Opened 3 years ago

Last modified 5 weeks ago

#15463 new defect

Tor deals poorly with a very large number of incoming connection requests.

Reported by: alberto Owned by: yawning
Priority: Medium Milestone: Tor: unspecified
Component: Core Tor/Tor Version: Tor: 0.2.5.11
Severity: Normal Keywords: tor-hs, performance, dos
Cc: Actual Points:
Parent ID: #24298 Points:
Reviewer: Sponsor: SponsorR-can

Description

After start tor- in few minutes CPU load 100% and hidden service unavailable.
If disable concrete hidden service and restart tor- all normal.
Problem very same as
https://lists.torproject.org/pipermail/tor-talk/2014-December/035807.html

In log many same records:

Mar 26 10:57:48.000 [notice] Tried for 120 seconds to get a connection to [scrubbed]:8333. Giving up.
Mar 26 10:58:26.000 [notice] We tried for 15 seconds to connect to '[scrubbed]' using exit $3EAAAB35932610411E24FA4317603CB5780B80BC~AccessNow002 at 176.10.99.201. Retrying on a new circuit.
Mar 26 10:58:42.000 [notice] We tried for 15 seconds to connect to '[scrubbed]' using exit $379FB450010D17078B3766C2273303C358C3A442~aurora at 176.126.252.12. Retrying on a new circuit.
Mar 26 10:59:04.000 [notice] Closing stream for '[scrubbed].onion': hidden service is unavailable (try again later).
Mar 26 11:01:21.000 [notice] Tried for 130 seconds to get a connection to [scrubbed]:8333. Giving up.
Mar 26 11:02:05.000 [notice] Tried for 123 seconds to get a connection to [scrubbed]:0. Giving up. (waiting for circuit)
Mar 26 11:02:05.000 [notice] Tried for 123 seconds to get a connection to [scrubbed]:0. Giving up. (waiting for circuit)
Mar 26 11:02:05.000 [notice] Tried for 121 seconds to get a connection to [scrubbed]:0. Giving up. (waiting for circuit)
Mar 26 11:02:05.000 [notice] Tried for 129 seconds to get a connection to [scrubbed]:0. Giving up. (waiting for circuit)
Mar 26 11:02:05.000 [notice] Tried for 124 seconds to get a connection to [scrubbed]:0. Giving up. (waiting for circuit)
Mar 26 11:02:18.000 [notice] Tried for 131 seconds to get a connection to [scrubbed]:0. Giving up. (waiting for circuit)

Or
Mar 26 11:02:51.000 [notice] Your Guard torpidsUKuk2 ($C9933B3725239B6FAB5227BA33B30BE7B48BB485) is failing more circuits than usual. Most likely this means the Tor network is overloaded. Success counts are 116/171. Use counts are 48/49. 117 circuits completed, 1 were unusable, 0 collapsed, and 126 timed out. For reference, your timeout cutoff is 87 seconds.
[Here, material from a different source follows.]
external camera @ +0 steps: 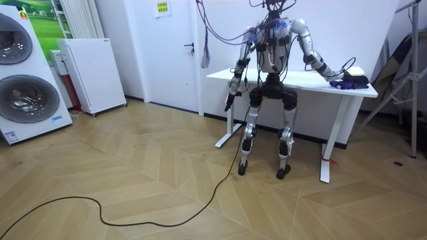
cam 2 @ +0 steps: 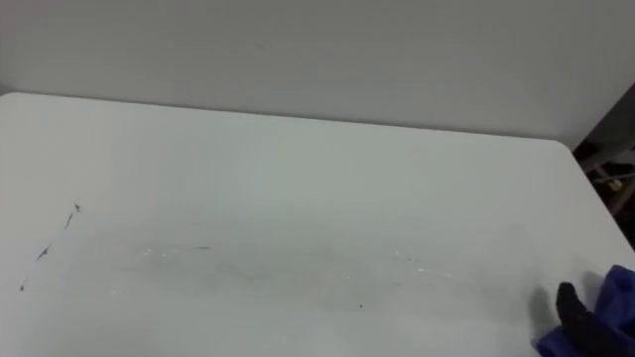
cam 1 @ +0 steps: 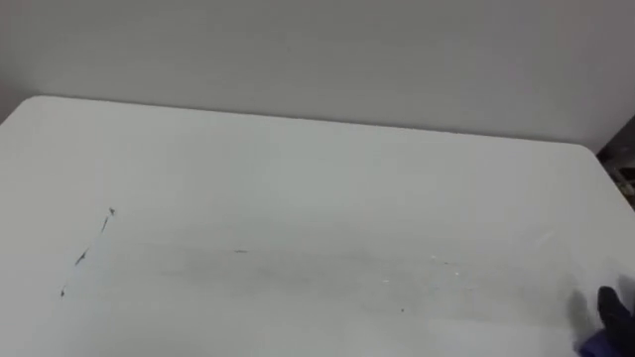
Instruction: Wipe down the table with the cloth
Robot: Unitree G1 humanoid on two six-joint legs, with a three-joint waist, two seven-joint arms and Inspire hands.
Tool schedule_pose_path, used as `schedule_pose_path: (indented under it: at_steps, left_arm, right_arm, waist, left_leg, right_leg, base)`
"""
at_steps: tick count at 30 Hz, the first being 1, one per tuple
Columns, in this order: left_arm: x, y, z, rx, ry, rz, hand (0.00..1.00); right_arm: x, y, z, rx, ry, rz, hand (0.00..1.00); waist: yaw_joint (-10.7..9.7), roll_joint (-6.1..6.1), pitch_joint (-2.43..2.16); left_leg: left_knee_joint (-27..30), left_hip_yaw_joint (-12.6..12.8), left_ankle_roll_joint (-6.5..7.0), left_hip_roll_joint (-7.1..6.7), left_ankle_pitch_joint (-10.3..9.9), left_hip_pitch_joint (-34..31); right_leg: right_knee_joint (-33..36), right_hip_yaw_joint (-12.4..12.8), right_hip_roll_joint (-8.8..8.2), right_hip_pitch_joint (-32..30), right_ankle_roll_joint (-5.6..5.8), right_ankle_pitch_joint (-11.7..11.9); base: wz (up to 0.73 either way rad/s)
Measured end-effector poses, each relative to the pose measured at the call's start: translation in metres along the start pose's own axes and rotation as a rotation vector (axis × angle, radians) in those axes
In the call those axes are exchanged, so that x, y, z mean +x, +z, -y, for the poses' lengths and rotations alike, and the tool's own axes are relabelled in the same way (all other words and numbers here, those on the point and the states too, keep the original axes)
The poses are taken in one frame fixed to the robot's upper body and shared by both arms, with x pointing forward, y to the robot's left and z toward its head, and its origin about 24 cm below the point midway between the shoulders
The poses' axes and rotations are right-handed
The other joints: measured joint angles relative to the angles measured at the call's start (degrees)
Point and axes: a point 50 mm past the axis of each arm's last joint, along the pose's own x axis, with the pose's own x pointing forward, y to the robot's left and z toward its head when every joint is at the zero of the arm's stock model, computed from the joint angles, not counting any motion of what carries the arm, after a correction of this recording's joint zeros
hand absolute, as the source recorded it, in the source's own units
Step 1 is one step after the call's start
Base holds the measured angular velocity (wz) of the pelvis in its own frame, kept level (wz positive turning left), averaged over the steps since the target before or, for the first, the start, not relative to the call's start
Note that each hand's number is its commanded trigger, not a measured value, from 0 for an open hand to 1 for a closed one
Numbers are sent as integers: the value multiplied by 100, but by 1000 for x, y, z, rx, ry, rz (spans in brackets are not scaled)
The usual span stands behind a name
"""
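A white table (cam 1: 317,169) stretches in front of me, and I stand at its near side in the room view (external camera: 293,80). Thin dark marks (cam 1: 87,250) run diagonally across its left part, and faint streaks and specks (cam 1: 427,266) cross the middle. At the table's right front corner my right hand (cam 2: 573,309) lies with a bunched blue cloth (cam 2: 620,293), its dark thumb sticking out to the left of the cloth. The room view has the same hand and cloth (external camera: 348,83) at the table's right end. My left hand (external camera: 229,103) hangs beside my body, below the tabletop.
A light wall (cam 1: 317,50) runs right behind the table's far edge. Dark folded gear (cam 1: 623,159) stands past the right end. In the room view a white cabinet (external camera: 90,73) and a washing machine (external camera: 23,73) stand far off on the left.
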Motion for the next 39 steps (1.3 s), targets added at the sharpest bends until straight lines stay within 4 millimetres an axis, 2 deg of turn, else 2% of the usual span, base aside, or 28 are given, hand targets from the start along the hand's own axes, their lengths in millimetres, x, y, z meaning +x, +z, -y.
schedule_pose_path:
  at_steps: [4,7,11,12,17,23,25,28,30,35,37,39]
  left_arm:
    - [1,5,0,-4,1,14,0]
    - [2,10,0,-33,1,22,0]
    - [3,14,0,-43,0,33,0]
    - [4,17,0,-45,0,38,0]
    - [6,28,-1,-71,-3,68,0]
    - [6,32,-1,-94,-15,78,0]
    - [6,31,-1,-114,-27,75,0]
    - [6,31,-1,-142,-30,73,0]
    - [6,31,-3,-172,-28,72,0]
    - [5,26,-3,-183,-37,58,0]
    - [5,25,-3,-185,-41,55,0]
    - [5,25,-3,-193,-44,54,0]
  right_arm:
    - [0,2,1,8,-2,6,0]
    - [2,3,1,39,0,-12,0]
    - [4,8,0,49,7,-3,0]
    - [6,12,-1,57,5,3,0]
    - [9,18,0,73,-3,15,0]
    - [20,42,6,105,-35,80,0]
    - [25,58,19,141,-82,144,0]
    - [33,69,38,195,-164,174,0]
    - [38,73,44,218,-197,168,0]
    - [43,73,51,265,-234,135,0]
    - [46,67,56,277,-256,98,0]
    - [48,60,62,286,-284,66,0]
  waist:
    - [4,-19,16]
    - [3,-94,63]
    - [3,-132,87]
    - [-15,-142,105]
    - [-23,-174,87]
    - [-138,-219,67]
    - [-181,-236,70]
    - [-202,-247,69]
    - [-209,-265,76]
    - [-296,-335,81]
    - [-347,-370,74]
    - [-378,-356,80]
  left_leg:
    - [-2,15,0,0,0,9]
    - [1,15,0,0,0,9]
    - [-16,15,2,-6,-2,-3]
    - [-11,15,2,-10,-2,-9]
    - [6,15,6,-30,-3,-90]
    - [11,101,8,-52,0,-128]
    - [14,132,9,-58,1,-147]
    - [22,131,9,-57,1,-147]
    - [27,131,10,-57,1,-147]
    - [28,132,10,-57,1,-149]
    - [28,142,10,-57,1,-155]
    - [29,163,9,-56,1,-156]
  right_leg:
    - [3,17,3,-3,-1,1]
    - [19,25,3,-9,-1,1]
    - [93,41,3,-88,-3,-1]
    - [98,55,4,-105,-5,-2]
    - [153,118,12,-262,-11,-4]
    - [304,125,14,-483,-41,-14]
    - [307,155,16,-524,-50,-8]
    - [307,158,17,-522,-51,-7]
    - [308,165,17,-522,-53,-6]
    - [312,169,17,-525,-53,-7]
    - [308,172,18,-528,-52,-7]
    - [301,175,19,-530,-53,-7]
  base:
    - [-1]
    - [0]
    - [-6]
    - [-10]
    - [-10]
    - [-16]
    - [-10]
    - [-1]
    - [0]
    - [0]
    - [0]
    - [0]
Absolutely same situation as
https://lists.torproject.org/pipermail/tor-talk/2014-December/035833.html


use little bandwidth,
and seem to involve each request having a new rendezvous for each
attempt, using lots of resources


Problem exist at all versions(0.2.5, 0.2.6, master from git)

At current time few hidden services in TOR network DDOSed by this method.

Child Tickets

TicketStatusOwnerSummaryComponent
#11447closedFind a better value for MAX_REND_FAILURESCore Tor/Tor
#13738newMake worker handle introduction point cryptoCore Tor/Tor
#13739newOptimize the functions called in circuit_launch_by_extend_info()Core Tor/Tor
#15515closedDon't allow multiple INTRODUCE1s on the same circuitCore Tor/Tor
#15540newIncrease the capacity of a HS server by using bridges after we implement Prop 188Core Tor/Tor
#15544closedRefuse INTRODUCE1 cell if circuit was created with CREATE_FASTCore Tor/Tor
#17037closedToo many introductions makes hidden service unreachableCore Tor/Tor

Attachments (1)

debug.log.bz2 (2.4 MB) - added by alberto 3 years ago.
Debug log, maybe help understand situation

Change History (36)

Changed 3 years ago by alberto

Attachment: debug.log.bz2 added

Debug log, maybe help understand situation

comment:1 Changed 3 years ago by alberto

Please see problem, at current time every hidden service in network can be disabled by this method.

comment:2 Changed 3 years ago by alberto

Priority: majorcritical
Summary: TOR CPU load 100%. Hidden service unavailable. Maybe zero-day vulnerability circuit storm.TOR CPU load 100%. Hidden service unavailable. Maybe zero-day vulnerability like "circuit storm".

comment:3 Changed 3 years ago by dissapear

Confirm!
I have the same situation with le hidden service. CPU load is 100% and le hidden service is unavailable. Log file is identique.

comment:4 Changed 3 years ago by asn

Hello we took a brief look at this.

Some comments:

  • Our current hypothesis is that you are receiving good amounts of client traffic, which makes your already overloaded guard fail your rendezvous circuits. When Tor sees its rendezvous circuits failing, it aggressively relaunches them which overloads the guard even more. Basically, your guard is asking for oxygen and Tor chokes it more.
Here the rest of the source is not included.